#### [Exercise]
Copy the whole listing below exactly.

#### [The data]
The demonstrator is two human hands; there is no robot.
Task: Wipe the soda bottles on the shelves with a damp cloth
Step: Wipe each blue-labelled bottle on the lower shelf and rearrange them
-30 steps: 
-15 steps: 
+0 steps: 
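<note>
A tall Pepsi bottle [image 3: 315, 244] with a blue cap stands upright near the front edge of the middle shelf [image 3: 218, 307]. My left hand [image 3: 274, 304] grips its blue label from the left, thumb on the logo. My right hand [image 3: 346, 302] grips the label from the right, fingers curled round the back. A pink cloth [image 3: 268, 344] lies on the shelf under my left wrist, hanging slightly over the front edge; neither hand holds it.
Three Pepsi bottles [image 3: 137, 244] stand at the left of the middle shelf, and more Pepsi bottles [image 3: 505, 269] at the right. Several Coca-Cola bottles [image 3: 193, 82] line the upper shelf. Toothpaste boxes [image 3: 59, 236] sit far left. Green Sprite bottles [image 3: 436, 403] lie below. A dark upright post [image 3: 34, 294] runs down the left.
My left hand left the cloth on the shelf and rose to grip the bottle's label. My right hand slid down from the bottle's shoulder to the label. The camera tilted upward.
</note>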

#### [Solution for this problem]
The demonstrator is two human hands; there is no robot.
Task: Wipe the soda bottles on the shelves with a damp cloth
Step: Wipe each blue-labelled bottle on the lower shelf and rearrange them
-30 steps: 
-15 steps: 
+0 steps: 
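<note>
A tall Pepsi bottle [image 3: 315, 244] with a blue cap stands upright near the front edge of the middle shelf [image 3: 218, 307]. My left hand [image 3: 274, 304] grips its blue label from the left, thumb on the logo. My right hand [image 3: 346, 302] grips the label from the right, fingers curled round the back. A pink cloth [image 3: 268, 344] lies on the shelf under my left wrist, hanging slightly over the front edge; neither hand holds it.
Three Pepsi bottles [image 3: 137, 244] stand at the left of the middle shelf, and more Pepsi bottles [image 3: 505, 269] at the right. Several Coca-Cola bottles [image 3: 193, 82] line the upper shelf. Toothpaste boxes [image 3: 59, 236] sit far left. Green Sprite bottles [image 3: 436, 403] lie below. A dark upright post [image 3: 34, 294] runs down the left.
My left hand left the cloth on the shelf and rose to grip the bottle's label. My right hand slid down from the bottle's shoulder to the label. The camera tilted upward.
</note>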

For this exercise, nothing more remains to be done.